Santé

Le lobby de l'alcool va financer la lutte anti-alcoolisme en France

  • Publié le 27 juin 2018 à 16:44
  • Actualisé le 27 juin 2018 à 16:54

Le lobby de l'alcool français va apporter pour la première fois son obole au plan de santé publique en finançant la prévention de l'alcoolisme, option qui parait paradoxale mais qui a porté ses fruits ailleurs. Les producteurs et négociants de vins, spiritueux et bières ont proposé mercredi près de 5 millions d'euros pour financer pendant quatre ans des actions de prévention contre la dépendance à l'alcool, notamment chez les femmes enceintes et les jeunes.


Mises au pied du mur en février par Emmanuel Macron, défenseur du vin mais qui souhaite opérer une "révolution de la prévention" en France, les trois filières de l'alcool ont présenté à l'Elysée leur "contribution" au plan national de santé publique porté par la ministre Agnès Buzyn.
"Il s'agit d'une grande première" a déclaré à l'AFP Joel Forgeau, président de Vin et Société, l'organisme représentant le puissant lobby du vin, deuxième poste d'exportation derrière l'aéronautique.

Il a remis un plan comportant 30 mesures à la conseillère Santé et à la conseillère Agriculture de l'Elysée, Audrey Bourolleau, qui a elle-même été déléguée générale du lobby du vin avant de rejoindre Emmanuel Macron. Les mesures sont destinées à lutter contre le "binge-drinking" - la consommation ponctuelle importante d'alcool - qui touche surtout les jeunes et l'alcoolisation foetale chez la femme enceinte qui concerne 700 à 1.000 naissances par an.

"La filière viticole va investir 500.000 euros par an pendant quatre ans sur des actions de formation et de prévention, et les deux autres filières (spiriteux et brasserie) dépenseront à elles-deux 700.000 euros par an" a dit M. Forgeau, soit au total 4,8 millions d'euros sur quatre ans. Point de crispation avec les autorités de Santé, l'agrandissement du logo interdisant l'alcool aux femmes enceintes est l'une des mesures proposées.

Instauré en 2006 sur les étiquettes de boissons alcoolisées, il montre un profil de femme enceinte dans un cercle barré mais est jugé trop discret par les autorités de Santé.
La profession propose que la vignette double de taille, à 0,8 millimètre au lieu de 0,3 ou 0,4 mm et qu'elle soit imprimée avec plus de contrastes. Elle s'engage aussi à diffuser largement le message "zéro alcool pendant la grossesse"

Elle propose aussi de faire mieux respecter l'interdiction de vente d'alcool aux mineurs, par le biais de formations des professionnels au contact, notamment dans les supermarchés.
Ou de favoriser la diffusion de "wine-bags" dans les restaurants pour ne pas obliger les clients à se forcer à finir leur bouteille.

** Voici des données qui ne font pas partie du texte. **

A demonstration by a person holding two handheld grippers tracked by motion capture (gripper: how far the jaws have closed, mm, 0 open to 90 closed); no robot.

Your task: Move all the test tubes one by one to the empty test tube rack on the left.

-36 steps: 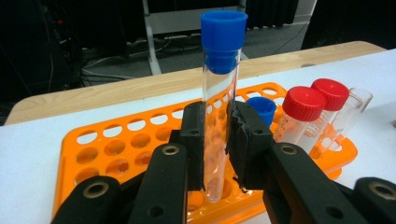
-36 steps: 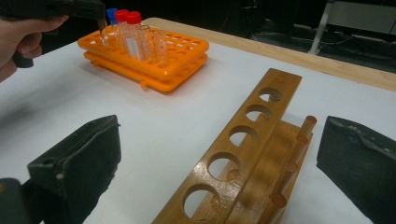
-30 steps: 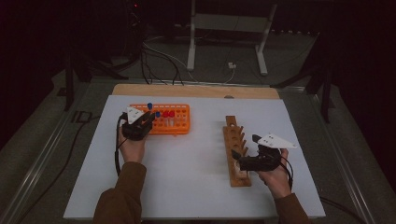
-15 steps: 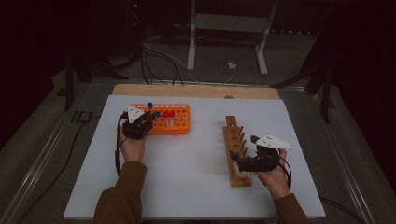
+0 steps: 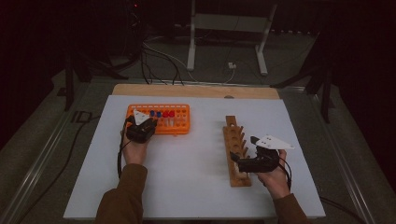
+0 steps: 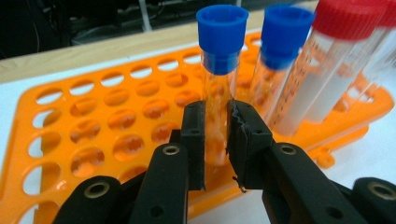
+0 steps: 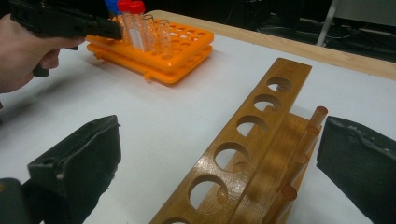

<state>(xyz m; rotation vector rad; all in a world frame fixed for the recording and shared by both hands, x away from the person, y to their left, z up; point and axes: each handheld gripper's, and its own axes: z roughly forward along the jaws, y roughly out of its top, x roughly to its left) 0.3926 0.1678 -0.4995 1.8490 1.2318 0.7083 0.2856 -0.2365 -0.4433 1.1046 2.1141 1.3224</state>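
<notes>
White tabletop carried an orange rack and a wooden rack. Left gripper pinched a blue-capped tube standing in the orange rack. Right gripper gaped wide astride the wooden rack, gripping nothing.

Between the orange plastic perforated tube rack and the long wooden rack with round holes, the white bench lies bare. Capped tubes crowd the orange rack's middle; its left holes stand open.
</notes>
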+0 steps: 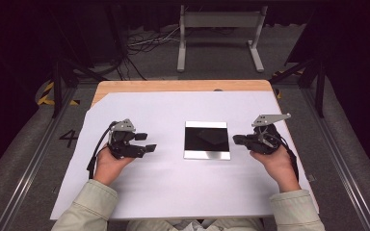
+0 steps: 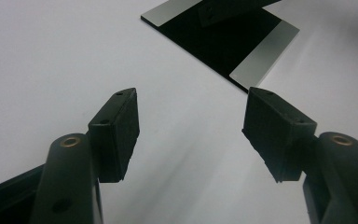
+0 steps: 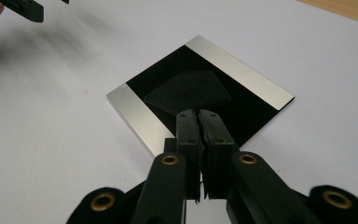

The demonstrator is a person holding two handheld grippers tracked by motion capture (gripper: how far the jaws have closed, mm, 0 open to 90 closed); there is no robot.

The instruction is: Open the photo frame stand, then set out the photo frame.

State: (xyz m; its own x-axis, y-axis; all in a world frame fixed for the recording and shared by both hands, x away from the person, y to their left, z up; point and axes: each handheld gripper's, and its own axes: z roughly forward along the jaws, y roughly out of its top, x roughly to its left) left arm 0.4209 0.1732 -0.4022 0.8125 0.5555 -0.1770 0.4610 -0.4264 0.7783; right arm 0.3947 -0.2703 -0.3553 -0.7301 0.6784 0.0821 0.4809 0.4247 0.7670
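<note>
A square black glossy plate [image 1: 206,140] with a silver strip along two opposite edges lies flat in the middle of the white sheet. My left gripper [image 1: 147,142] rests to its left, pointing at it, jaws wide apart with nothing between them. From the left gripper view, the plate [image 2: 223,37] lies beyond the open left gripper [image 2: 191,98]. My right gripper [image 1: 236,139] sits just off the plate's right edge. The right gripper view has the right gripper [image 3: 198,112] shut, pads together and empty, tips over the near edge of the plate [image 3: 200,88].
The white sheet [image 1: 173,183] covers most of a wooden table, whose bare far edge [image 1: 173,85] shows. Beyond it, a grey metal stand [image 1: 219,29] and loose cables [image 1: 144,41] are on the floor. The left gripper [image 3: 23,9] shows at the right gripper view's top left.
</note>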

- L'Italie et l'Espagne pour modèles -

Mais quelle est la garantie qu'un tel plan porte des fruits ? N'est-ce-pas demander au pyromane d'éteindre l'incendie ? D'autant que pour lutter contre le tabagisme, le gouvernement adopte une stratégie radicalement opposée: augmentation du prix des cigarettes jusqu'à 10 euros le paquet et messages sanitaires très négatifs. "L'alcoolo-dépendance est un problème en France car elle touche 2,9% de la population, alors que selon l'OMS, elle ne touche que 0,5% de la population en Italie et 0,7% en Espagne qui sont également de grands producteurs de vins", admet M. Forgeau.

Or, "ces deux pays ont mis en place depuis des années des programmes de prévention co-construits avec les filières de producteurs. Nous préférons nous inspirer de leur modèle plutôt que de celui des pays du nord de l'Europe qui utilisent l'arme fiscale et des discours moralisateurs excessifs" explique le responsable. Selon lui, ces méthodes "ne marchent pas".

Le Royaume Uni a un taux de 5,9% de sa population alcoolo-dépendante et la Suède de 4,7%, selon l'OMS. Derrière l'engagement de la filière, se cache probablement la crainte d'un relèvement des prix de l'alcool, activement demandé par la Ligue nationale contre le cancer. Le docteur Amine Benyamina, psychiatre addictologue et président de la fédération française d'addictologie, s'est d'ailleurs déclaré déçu par le plan.

"On attendait un vrai plan de prévention et de lutte contre les effets de l'alcool en France (prix plancher, taxe, etc)" a-t-il dit, en rappelant que l'alcool est responsable de 49.000 morts par an en France. L'Ecosse, patrie du whisky est passée à l'action le 1er mai en devenant la première nation européenne à introduire un prix minimum pour les boissons alcoolisées.